What needs to be done: Here the job is to transcribe the data verbatim while leaving each picture out.

Data extract:
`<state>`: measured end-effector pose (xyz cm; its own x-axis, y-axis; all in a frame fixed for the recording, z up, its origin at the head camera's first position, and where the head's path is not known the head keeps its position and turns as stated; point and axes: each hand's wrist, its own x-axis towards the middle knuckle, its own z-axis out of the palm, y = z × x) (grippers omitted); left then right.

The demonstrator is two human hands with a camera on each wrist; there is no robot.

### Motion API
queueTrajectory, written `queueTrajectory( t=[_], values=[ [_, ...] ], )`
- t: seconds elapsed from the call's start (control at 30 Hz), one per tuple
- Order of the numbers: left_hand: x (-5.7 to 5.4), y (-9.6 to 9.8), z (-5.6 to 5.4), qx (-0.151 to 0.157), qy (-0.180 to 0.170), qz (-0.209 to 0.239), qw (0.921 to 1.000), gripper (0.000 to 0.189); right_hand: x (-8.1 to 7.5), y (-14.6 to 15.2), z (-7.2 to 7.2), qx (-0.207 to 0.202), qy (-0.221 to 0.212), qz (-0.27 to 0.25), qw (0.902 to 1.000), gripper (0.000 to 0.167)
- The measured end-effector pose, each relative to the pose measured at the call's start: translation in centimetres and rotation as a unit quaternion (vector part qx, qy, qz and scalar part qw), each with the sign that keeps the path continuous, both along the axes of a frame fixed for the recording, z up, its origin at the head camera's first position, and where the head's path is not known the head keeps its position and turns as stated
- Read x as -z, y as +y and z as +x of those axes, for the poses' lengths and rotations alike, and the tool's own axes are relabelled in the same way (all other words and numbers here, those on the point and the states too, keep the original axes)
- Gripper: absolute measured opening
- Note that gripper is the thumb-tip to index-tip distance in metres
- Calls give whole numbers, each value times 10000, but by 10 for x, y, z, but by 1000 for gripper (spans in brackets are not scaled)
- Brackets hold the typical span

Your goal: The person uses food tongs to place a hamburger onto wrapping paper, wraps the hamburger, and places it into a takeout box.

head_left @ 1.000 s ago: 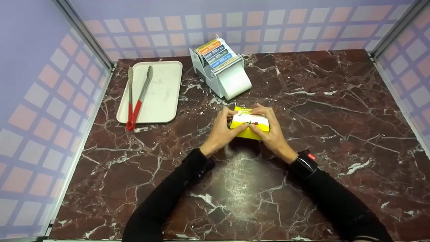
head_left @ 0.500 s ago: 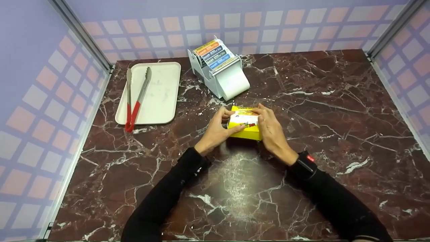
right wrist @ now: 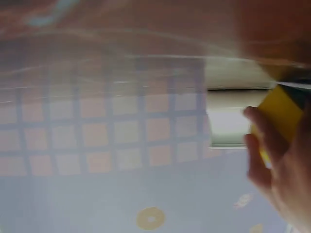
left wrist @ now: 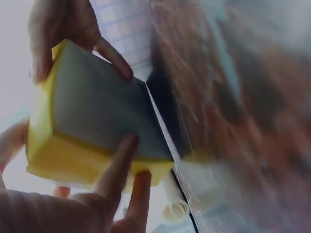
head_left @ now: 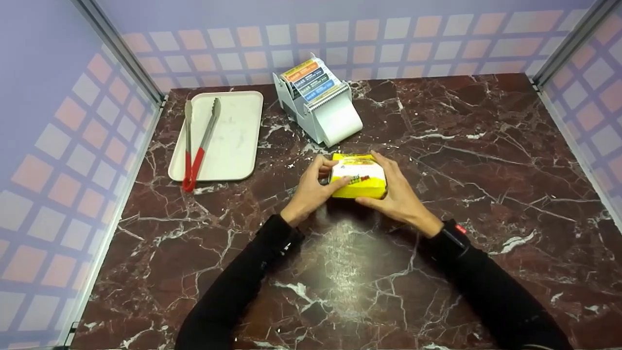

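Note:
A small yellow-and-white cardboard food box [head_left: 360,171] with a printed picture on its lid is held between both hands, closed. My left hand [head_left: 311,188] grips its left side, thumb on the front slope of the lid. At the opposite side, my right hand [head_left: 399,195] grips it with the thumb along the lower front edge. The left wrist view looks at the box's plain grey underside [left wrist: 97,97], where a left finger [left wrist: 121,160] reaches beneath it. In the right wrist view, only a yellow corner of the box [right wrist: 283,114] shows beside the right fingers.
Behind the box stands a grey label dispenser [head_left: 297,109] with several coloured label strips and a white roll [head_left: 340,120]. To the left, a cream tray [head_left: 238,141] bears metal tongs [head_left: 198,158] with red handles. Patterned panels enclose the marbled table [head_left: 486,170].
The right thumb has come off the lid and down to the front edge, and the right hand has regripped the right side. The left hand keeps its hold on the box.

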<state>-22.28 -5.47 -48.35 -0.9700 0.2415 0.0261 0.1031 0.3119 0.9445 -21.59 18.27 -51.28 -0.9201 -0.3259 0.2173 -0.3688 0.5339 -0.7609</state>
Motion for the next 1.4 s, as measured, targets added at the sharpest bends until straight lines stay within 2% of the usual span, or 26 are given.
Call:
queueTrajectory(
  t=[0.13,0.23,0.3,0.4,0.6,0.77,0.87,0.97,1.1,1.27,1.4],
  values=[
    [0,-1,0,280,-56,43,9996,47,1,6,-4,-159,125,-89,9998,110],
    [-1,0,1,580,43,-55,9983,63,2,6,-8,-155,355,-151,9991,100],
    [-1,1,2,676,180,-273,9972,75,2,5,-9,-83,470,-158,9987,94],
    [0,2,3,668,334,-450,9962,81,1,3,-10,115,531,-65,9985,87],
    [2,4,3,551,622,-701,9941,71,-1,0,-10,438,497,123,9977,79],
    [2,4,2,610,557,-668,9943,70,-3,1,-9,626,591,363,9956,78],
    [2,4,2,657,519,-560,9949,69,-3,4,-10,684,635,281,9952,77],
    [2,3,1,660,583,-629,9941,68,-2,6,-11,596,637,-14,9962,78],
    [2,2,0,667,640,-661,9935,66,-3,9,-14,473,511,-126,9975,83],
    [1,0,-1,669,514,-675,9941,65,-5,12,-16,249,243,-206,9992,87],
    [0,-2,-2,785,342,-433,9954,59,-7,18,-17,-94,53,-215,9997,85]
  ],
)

Solution for this problem:
`<state>`: measured end-effector pose (xyz cm; its own x-axis, y-axis; all in a frame fixed for the recording, z up, its origin at the head camera's first position, and where the head's path is not known the head keeps its position and turns as stated; point and axes: each hand's wrist, its own x-axis towards the middle knuckle, its own z-axis out of the palm, y = z × x) (grippers omitted); left then right.

The demonstrator is two human hands with a camera on each wrist; there is no robot.

### Motion API
queueTrajectory, written `queueTrajectory( t=[_], values=[ [_, ...] ], )`
- t: seconds elapsed from the call's start (control at 30 Hz), one per tuple
- Order of the numbers: left_hand: x (-5.7 to 5.4), y (-9.6 to 9.8), z (-5.6 to 5.4), qx (-0.151 to 0.157), qy (-0.180 to 0.170), qz (-0.209 to 0.239), qw (0.921 to 1.000), gripper (0.000 to 0.189); right_hand: x (-8.1 to 7.5), y (-14.6 to 15.2), z (-7.2 to 7.2), qx (-0.207 to 0.202), qy (-0.221 to 0.212), qz (-0.27 to 0.25), qw (0.902 to 1.000), gripper (0.000 to 0.167)
- The measured end-effector pose, each relative to the pose measured at the call's start: translation in centimetres and rotation as a unit quaternion (vector part qx, qy, qz and scalar part qw), each with the sign that keeps the path continuous, both along the axes of a frame fixed for the recording, z up, its origin at the head camera's first position, and where the head's path is not known the head keeps its position and turns as stated
- Read x as -z, y as +y and z as +x of those axes, for the poses' lengths and rotations alike, and the tool's own axes are relabelled in the same way (all other words and numbers here, those on the point and the states too, keep the original axes)
- Gripper: absolute measured opening
- Note that gripper is the thumb-tip to index-tip distance in metres
- Calls give whole numbers, each value times 10000, but by 10 for x, y, z, but by 1000 for gripper (spans in brackets are not scaled)
- Brackets hold the typical span

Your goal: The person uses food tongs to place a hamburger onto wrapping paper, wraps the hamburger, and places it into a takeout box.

head_left @ 1.000 s ago: 
head_left @ 0.500 s ago: 
right wrist @ now: 
left wrist @ now: 
head_left @ now: 

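Note:
A small yellow-and-white cardboard food box [head_left: 360,171] with a printed picture on its lid is held between both hands, closed. My left hand [head_left: 311,188] grips its left side, thumb on the front slope of the lid. At the opposite side, my right hand [head_left: 399,195] grips it with the thumb along the lower front edge. The left wrist view looks at the box's plain grey underside [left wrist: 97,97], where a left finger [left wrist: 121,160] reaches beneath it. In the right wrist view, only a yellow corner of the box [right wrist: 283,114] shows beside the right fingers.
Behind the box stands a grey label dispenser [head_left: 297,109] with several coloured label strips and a white roll [head_left: 340,120]. To the left, a cream tray [head_left: 238,141] bears metal tongs [head_left: 198,158] with red handles. Patterned panels enclose the marbled table [head_left: 486,170].
The right thumb has come off the lid and down to the front edge, and the right hand has regripped the right side. The left hand keeps its hold on the box.
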
<state>-22.28 -5.47 -48.35 -0.9700 0.2415 0.0261 0.1031 0.3119 0.9445 -21.59 18.27 -51.28 -0.9201 -0.3259 0.2173 -0.3688 0.5339 -0.7609</state>
Motion for the next 1.4 s, as measured, targets added at the sharpest bends until straight lines stay within 2% of the usual span, or 26 are given.
Call:
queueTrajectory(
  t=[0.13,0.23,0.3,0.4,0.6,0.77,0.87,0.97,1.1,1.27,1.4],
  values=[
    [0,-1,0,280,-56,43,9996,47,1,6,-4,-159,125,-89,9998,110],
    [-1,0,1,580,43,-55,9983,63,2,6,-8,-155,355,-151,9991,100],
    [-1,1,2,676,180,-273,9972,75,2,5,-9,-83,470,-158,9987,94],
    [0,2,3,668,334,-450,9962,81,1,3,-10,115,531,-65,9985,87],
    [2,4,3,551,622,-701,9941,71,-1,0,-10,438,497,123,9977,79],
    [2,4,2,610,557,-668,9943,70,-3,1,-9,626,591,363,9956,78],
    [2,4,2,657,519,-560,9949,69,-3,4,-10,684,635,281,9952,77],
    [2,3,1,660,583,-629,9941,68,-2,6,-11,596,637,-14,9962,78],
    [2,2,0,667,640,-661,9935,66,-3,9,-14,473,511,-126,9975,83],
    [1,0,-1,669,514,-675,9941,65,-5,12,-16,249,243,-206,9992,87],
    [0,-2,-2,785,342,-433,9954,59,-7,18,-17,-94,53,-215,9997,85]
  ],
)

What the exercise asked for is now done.